What needs to be done: Return all the lines below exactly as written. Drop every picture.

(Recorded information)

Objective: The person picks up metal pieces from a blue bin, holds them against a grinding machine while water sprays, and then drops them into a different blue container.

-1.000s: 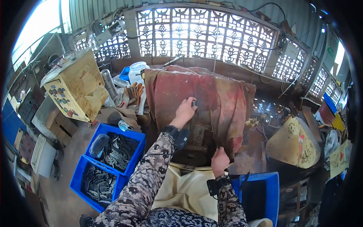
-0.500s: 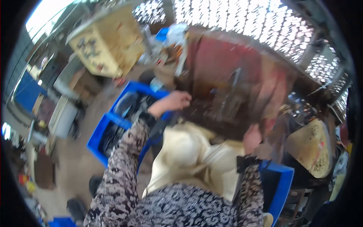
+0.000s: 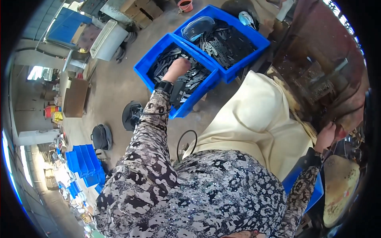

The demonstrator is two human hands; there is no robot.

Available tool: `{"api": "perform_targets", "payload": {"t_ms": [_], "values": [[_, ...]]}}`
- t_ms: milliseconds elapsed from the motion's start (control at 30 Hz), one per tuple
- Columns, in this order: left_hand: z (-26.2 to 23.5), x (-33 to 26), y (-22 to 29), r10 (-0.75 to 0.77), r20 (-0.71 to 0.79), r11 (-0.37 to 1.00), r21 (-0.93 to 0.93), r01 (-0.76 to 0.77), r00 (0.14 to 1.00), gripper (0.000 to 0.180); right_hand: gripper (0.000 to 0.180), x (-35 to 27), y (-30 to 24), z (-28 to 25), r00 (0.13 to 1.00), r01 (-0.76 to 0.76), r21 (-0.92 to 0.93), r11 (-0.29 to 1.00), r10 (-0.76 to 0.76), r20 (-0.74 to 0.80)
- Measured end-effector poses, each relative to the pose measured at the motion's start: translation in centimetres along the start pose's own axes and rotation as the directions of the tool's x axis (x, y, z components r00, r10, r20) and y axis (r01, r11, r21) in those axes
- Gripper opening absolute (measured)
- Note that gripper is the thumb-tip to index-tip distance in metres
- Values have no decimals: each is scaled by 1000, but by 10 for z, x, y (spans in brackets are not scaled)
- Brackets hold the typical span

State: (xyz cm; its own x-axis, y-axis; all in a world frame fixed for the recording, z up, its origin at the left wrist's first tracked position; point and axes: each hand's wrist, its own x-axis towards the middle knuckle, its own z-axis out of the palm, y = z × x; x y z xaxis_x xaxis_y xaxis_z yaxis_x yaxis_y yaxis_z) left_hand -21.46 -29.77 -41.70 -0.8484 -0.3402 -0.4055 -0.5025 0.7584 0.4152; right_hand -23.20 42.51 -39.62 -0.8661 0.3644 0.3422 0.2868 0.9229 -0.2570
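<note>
My left hand (image 3: 179, 67) reaches down into the nearer blue bin (image 3: 143, 73), over a heap of dark, flat, narrow strips (image 3: 196, 75). Its fingers are hidden below the hand, so I cannot make out whether it grips one. Off to the right, my right hand (image 3: 326, 135) rests by the edge of a dark, stained workbench (image 3: 297, 59), next to reddish-brown cloth. Its fingers look curled together; anything inside them is too small to see. A cream apron (image 3: 258, 107) covers my lap.
A second blue bin (image 3: 260, 41) adjoins the first, holding similar strips and a clear plastic container (image 3: 198, 27). On the floor at left are a black round object (image 3: 102, 137) and stacked blue crates (image 3: 85, 162). A stained yellowish board (image 3: 339, 186) stands at right.
The view has swung left and down toward the bins. My left hand has moved from the bench's edge into the nearer bin; my right hand stays by the bench.
</note>
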Motion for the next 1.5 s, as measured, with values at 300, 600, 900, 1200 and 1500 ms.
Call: {"api": "perform_targets", "payload": {"t_ms": [300, 600, 900, 1200, 1500], "values": [[46, -19, -25, 152, -262, 936, 347, -54, 953, 32, 43, 4, 6, 1, 999, -23, -77, 997, 25, 23], [81, -29, -40, 192, -270, 920, 384, -78, 943, 46, 42, 2, -2, -6, 1000, -19, -57, 998, 19, 10], [54, -18, -34, 357, -165, 793, 574, -204, 920, 31, 43, 2, -1, -5, 1000, 3, -45, 999, -2, 16], [26, -13, -14, 391, -423, 919, 220, -326, 817, 14, 44, 4, 7, -5, 999, -22, -56, 998, 25, 39], [15, -5, -2, -136, -376, 480, -834, -271, 917, 12, 44, 3, -5, -3, 995, -60, -62, 996, 64, 72]]}}
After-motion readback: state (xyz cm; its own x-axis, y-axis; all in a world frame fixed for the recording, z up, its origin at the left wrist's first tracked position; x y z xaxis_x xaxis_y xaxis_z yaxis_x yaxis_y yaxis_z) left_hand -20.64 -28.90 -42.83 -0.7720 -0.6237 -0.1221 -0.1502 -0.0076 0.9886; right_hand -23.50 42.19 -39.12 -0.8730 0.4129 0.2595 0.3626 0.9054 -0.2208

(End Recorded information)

Exercise solution:
Objective: The person picks up metal pieces from a blue bin, holds them against a grinding machine while water sprays, and then drops them into a different blue container.

-1.000s: 
-0.500s: 
+0.000s: 

The demonstrator is two human hands; there is no robot.

Available tool: `{"api": "perform_targets", "payload": {"t_ms": [_], "values": [[_, ...]]}}`
- t_ms: milliseconds elapsed from the motion's start (control at 30 Hz), one per tuple
- Columns, in this order: left_hand: z (-26.2 to 23.5), x (-33 to 26), y (-22 to 29), r10 (-0.75 to 0.77), r20 (-0.71 to 0.79), r11 (-0.37 to 1.00), r21 (-0.93 to 0.93), r01 (-0.76 to 0.77), r00 (0.14 to 1.00), gripper (0.000 to 0.180); right_hand: gripper (0.000 to 0.180), x (-35 to 27), y (-30 to 24), z (-28 to 25), r00 (0.13 to 1.00), r01 (-0.76 to 0.76), r21 (-0.92 to 0.93), r11 (-0.29 to 1.00), r10 (-0.76 to 0.76), r20 (-0.74 to 0.80)
- Measured end-effector poses, each relative to the pose measured at the motion's start: translation in centimetres along the start pose's own axes and rotation as the directions of the tool's x axis (x, y, z components r00, r10, r20) and y axis (r01, r11, r21) in those axes
- Gripper opening absolute (measured)
- Note that gripper is the thumb-tip to index-tip distance in metres
- Values have no decimals: each is scaled by 1000, but by 10 for z, x, y (spans in brackets are not scaled)
- Brackets hold the typical span

State: (xyz cm; its own x-axis, y-axis; all in a world frame fixed for the recording, z up, its origin at the left wrist's first tracked position; point and axes: each hand's wrist, its own x-axis towards the middle knuckle, its own z-axis out of the palm, y = z × x; x y z xaxis_x xaxis_y xaxis_z yaxis_x yaxis_y yaxis_z) left_hand -21.46 -29.77 -41.70 -0.8484 -0.3402 -0.4055 -0.5025 0.7584 0.4152; right_hand -23.20 42.51 -39.62 -0.8661 0.3644 0.3422 0.2868 0.9229 -0.2570
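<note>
My left hand (image 3: 179, 67) reaches down into the nearer blue bin (image 3: 143, 73), over a heap of dark, flat, narrow strips (image 3: 196, 75). Its fingers are hidden below the hand, so I cannot make out whether it grips one. Off to the right, my right hand (image 3: 326, 135) rests by the edge of a dark, stained workbench (image 3: 297, 59), next to reddish-brown cloth. Its fingers look curled together; anything inside them is too small to see. A cream apron (image 3: 258, 107) covers my lap.
A second blue bin (image 3: 260, 41) adjoins the first, holding similar strips and a clear plastic container (image 3: 198, 27). On the floor at left are a black round object (image 3: 102, 137) and stacked blue crates (image 3: 85, 162). A stained yellowish board (image 3: 339, 186) stands at right.
The view has swung left and down toward the bins. My left hand has moved from the bench's edge into the nearer bin; my right hand stays by the bench.
</note>
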Motion for the next 1.5 s, as measured, with values at 300, 600, 900, 1200 and 1500 ms.
Call: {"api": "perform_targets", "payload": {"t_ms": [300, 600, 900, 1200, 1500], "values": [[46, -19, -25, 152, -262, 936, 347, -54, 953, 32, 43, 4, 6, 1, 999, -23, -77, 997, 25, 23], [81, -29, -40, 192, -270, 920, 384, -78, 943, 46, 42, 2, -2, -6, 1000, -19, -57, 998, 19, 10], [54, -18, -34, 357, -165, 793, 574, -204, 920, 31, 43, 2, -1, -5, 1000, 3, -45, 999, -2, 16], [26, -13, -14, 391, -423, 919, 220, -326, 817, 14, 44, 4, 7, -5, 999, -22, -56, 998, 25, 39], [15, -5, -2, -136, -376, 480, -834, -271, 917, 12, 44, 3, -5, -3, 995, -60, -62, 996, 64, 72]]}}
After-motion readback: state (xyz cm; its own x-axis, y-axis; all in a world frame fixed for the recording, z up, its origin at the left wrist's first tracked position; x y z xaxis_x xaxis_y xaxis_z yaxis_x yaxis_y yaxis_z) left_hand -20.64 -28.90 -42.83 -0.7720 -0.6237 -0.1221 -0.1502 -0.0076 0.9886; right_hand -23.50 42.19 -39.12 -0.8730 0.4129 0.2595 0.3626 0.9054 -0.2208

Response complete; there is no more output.